Updating the activity list is, consequently, a major cut-and-paste
operation, but, as with most things I do, Spaz seems to have little
concept of the effort involved. At the start of a busy week it may
take me half-an-hour to sort through all the "Fax John So-and-So"'s
and "Fed Ex a business plan to Joe Such-and-Such"'s. But Spaz's
usual postscript to "Update the activity list, please" is "And then
let's get together in ten minutes."
Over the next half-hour, as I attempt to update the tangled
behemoth of fungible deliverables, target dates, and minor fuckups,
Spaz will come in every two minutes with some new task for me, half
of which go on the activity list and half of which HAVE TO BE DONE
RIGHT NOW. So in between typing things like "12:00n--Spaz lunch @
Four Seasons w/pot. investor (AH call to confirm)," I'm also
sending faxes, making phone calls, typing memos (the beauty of
Windows--now the boss can have you working on six different
documents at once!), looking for files, and probably taking notes
on Spaz's latest harebrained scheme to boost sales--what we in the
business world call "strategic planning."
Finally, after the printer is done wheezing out the last page of
the activity list, I head into the conference room where Spaz and
I have our morning tete-a-tete. This is when Spaz springs on me
about fifty other things we have to do over the next two days and
goes item-by-item over everything I thought we were doing for the
next two days, saying "Move that to tomorrow," "Move that to next
week," "Move that to November," "Cross that off," et cetera.

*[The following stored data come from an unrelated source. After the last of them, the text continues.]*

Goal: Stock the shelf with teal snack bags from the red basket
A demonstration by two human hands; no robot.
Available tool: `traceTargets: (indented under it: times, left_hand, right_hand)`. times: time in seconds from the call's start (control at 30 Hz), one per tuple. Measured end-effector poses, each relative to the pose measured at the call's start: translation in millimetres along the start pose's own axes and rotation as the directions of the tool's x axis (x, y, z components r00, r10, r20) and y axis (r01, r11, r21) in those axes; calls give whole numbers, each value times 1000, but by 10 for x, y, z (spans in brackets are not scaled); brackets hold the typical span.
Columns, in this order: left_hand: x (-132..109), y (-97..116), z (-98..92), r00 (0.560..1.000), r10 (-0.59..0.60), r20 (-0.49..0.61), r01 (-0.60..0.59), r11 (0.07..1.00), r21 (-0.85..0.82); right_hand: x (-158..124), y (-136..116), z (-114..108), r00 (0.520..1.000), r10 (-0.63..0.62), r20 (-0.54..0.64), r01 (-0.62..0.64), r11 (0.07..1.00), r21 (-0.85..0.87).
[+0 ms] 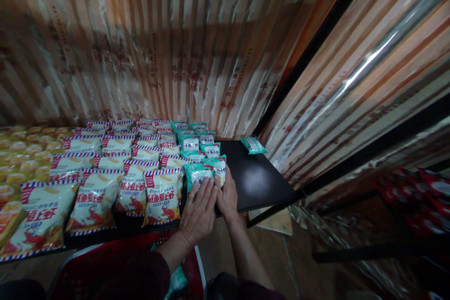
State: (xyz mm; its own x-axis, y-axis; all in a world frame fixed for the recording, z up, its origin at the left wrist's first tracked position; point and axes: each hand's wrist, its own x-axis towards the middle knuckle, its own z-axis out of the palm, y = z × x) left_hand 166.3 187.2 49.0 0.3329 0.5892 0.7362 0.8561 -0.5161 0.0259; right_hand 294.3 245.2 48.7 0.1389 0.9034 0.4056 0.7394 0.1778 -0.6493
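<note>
From where I stand, the left hand (201, 206) lies flat, fingers extended and close together, over the lower front of the front-left teal bag (197, 173). The right hand (228, 197) stands with its fingers straight along the right side of the front-right teal bag (221, 164); whether it pinches the bag cannot be told. Both bags are at the fingertips, side by side, at the near end of the teal columns. Label, front-left unit: dark characters on a white panel, beginning 小鱼, the remainder covered by the fingers. Label, front-right unit: 鱼小虾 legible. The rear teal bags (191, 144), beyond the hands, read 小鱼小虾 in full. Orientation: printed faces toward the person, text right way up, top edges pointing up and away from the hands; the long axis of each front bag runs from the wrists' side toward the back, slightly tilted. Left of the left hand, white bags (162, 195) carry red characters ending 爱上虾, a line of Japanese script and striped edges. Right of and beyond the right hand, a single teal bag (253, 145) lies on the black shelf (267, 180). Below the left hand is a red basket (201, 267).
</note>
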Motion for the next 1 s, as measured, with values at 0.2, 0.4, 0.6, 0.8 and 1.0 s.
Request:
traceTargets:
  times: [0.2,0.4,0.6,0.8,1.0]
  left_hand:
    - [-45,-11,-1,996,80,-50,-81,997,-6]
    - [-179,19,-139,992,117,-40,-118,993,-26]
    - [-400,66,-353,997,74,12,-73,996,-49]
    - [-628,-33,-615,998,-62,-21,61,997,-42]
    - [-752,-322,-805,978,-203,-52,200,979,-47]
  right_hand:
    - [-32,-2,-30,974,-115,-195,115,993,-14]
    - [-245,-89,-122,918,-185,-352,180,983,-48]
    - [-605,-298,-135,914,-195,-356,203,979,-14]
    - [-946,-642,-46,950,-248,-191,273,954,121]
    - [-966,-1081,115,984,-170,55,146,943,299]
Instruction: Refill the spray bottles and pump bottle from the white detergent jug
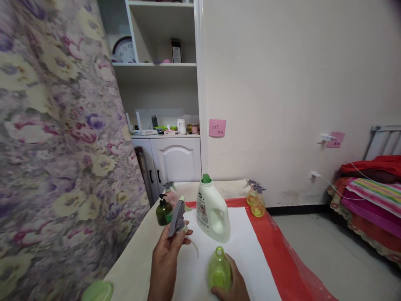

Finally, by about ten-thirty, we're ready to begin the day, with
only a hand-written scrawl at the bottom of my pristinely formatted
activity list to guide us.
The most frustrating thing about this and the thousand other time-
wasting little power trips Spaz pulls on an almost daily basis is
that Spaz is basically a nice guy. He lets me take off holidays.
He treats me to lunch several times a week (well, actually the
company does, but it's his company so it amounts to the same
thing). He laughs at my jokes. He meditates. He is genuinely
appreciative of the work that I do for him. Occasionally, he even
expresses interest in my opinion, even when it has to do with
things beyond my ken like "strategic planning."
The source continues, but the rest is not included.